In 1973, the economist Richard Easterlin published a paper titled ‘Does economic growth improve the human lot?’ He analysed the scanty data that were then available on subjective well-being (self-reported happiness, life satisfaction) and reached three key findings:

  1. Within countries, the rich are happier than the poor.

  2. While there may be an association between income and happiness across countries, it’s weaker than the association within countries.

  3. Average happiness does not increase over time with economic growth.

The inconsistency between these three findings, especially the first and the third, became known as the “Easterlin paradox”. To explain the paradox, Easterlin hypothesised that our subjective well-being is primarily determined by our relative status, not our absolute income.
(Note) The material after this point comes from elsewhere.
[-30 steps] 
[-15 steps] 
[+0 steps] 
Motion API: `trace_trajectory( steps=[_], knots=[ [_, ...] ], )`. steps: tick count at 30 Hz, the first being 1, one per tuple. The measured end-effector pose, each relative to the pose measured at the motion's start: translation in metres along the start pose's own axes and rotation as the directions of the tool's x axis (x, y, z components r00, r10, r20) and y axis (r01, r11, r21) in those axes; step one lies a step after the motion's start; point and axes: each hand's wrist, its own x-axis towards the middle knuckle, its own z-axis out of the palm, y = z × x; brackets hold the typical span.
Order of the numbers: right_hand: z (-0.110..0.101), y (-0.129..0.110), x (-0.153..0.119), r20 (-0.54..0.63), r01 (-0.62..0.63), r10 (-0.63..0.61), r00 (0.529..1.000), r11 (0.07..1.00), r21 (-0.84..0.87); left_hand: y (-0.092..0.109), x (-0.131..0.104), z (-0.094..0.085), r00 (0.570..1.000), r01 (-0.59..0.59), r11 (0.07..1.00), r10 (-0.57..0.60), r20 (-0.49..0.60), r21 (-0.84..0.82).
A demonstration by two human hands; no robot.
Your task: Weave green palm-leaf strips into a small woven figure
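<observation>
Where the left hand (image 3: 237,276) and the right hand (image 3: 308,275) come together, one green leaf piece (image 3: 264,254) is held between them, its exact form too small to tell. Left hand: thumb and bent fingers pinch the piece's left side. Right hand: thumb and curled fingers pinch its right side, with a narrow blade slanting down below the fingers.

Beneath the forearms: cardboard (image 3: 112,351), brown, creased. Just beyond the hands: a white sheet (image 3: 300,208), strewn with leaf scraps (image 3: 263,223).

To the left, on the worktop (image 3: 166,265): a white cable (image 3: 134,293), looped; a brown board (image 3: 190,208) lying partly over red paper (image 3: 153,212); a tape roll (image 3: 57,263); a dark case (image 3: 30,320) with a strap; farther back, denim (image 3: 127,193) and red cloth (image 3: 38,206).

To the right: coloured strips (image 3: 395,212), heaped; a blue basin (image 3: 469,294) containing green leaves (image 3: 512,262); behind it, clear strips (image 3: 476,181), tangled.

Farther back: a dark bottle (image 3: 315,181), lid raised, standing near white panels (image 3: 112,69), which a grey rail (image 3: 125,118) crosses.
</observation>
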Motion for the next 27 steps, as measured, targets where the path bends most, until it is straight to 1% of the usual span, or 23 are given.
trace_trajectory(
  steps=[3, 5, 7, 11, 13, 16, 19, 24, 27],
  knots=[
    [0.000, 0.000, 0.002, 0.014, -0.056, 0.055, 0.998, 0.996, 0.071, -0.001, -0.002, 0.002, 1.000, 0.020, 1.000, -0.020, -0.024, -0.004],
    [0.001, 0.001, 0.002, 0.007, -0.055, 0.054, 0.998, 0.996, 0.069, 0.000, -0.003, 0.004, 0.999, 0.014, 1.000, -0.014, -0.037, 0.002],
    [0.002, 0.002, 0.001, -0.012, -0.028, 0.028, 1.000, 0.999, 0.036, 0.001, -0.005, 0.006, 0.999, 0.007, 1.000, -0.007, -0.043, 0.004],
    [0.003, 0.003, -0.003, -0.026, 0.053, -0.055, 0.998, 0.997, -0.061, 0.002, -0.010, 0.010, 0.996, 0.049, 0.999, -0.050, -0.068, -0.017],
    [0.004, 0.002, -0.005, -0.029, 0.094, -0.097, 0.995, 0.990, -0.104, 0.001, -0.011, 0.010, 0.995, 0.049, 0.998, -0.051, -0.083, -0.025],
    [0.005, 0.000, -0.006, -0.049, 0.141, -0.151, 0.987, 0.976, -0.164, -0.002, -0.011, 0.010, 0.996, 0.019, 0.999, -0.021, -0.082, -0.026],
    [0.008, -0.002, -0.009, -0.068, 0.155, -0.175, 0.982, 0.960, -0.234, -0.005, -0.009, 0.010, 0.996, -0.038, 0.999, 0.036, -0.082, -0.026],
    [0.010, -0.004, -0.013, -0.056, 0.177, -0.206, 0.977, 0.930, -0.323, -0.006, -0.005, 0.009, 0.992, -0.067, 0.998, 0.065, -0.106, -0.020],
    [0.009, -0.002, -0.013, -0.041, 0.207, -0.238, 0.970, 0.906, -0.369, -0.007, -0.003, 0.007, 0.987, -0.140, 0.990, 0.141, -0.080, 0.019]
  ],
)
So while the rich are happier than the poor, average happiness doesn’t trend upward as everyone gets richer.

In the following decades, more and more data on subjective well-being became available and people started to question Easterlin’s findings. In 2008, Betsy Stevenson and Justin Wolfers (a husband-and-wife team of economists) published an article arguing that there really wasn’t much of a paradox to explain.

Analysing data from several international datasets, they obtained evidence contrary to Easterlin’s second and third findings. Specifically, they found that the cross-country and over-time associations between income and subjective well-being were about as strong as the association within countries. In other words, richer countries are happier than poorer ones and people do get happier over time. This led Stevenson and Wolfers to conclude that our subjective well-being depends far more on our absolute income than our relative status.

Since the publication of their article, even more data has become available. What does it show? The usually-excellent researchers at Our World in Data would have us believe that it has largely vindicated Stevenson and Wolfers. But they are mistaken.